- **WHAT YOU SHOULD DO**:
Across the listing below, how many lines hold "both"? Reply with the number by itself.

- **THE DATA**:
--*--

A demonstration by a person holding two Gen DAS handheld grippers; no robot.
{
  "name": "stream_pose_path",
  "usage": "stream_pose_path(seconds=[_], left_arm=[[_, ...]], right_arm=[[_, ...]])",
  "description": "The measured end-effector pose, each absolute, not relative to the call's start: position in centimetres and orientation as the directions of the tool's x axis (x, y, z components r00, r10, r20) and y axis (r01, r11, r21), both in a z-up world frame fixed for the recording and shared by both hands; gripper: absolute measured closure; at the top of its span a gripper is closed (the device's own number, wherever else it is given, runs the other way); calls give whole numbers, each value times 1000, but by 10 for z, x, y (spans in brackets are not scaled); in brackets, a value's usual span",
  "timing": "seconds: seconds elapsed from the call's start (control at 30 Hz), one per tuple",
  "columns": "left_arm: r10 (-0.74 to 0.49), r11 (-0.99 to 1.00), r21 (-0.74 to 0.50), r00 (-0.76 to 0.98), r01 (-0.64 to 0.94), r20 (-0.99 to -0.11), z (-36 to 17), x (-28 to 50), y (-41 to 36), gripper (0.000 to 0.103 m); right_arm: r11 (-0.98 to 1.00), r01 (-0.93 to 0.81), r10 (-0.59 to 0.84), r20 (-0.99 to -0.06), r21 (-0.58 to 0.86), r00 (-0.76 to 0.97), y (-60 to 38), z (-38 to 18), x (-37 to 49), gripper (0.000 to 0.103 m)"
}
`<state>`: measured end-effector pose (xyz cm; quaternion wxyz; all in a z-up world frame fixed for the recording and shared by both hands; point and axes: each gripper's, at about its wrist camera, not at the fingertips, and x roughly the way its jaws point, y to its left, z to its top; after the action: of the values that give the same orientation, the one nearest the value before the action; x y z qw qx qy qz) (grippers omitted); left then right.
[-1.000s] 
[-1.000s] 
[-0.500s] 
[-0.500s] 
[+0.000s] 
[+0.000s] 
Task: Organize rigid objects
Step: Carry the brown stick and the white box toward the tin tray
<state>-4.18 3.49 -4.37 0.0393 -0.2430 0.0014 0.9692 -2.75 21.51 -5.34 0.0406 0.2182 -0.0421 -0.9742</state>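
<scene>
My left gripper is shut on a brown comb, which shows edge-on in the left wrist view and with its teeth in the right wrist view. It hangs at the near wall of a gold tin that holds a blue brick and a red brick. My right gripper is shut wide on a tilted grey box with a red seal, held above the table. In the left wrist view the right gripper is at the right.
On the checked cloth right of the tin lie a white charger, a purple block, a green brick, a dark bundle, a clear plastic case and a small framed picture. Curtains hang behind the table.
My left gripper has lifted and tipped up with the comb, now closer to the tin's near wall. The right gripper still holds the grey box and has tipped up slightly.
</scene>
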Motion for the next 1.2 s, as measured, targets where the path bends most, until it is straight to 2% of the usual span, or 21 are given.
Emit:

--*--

- **TASK RESPONSE**:
2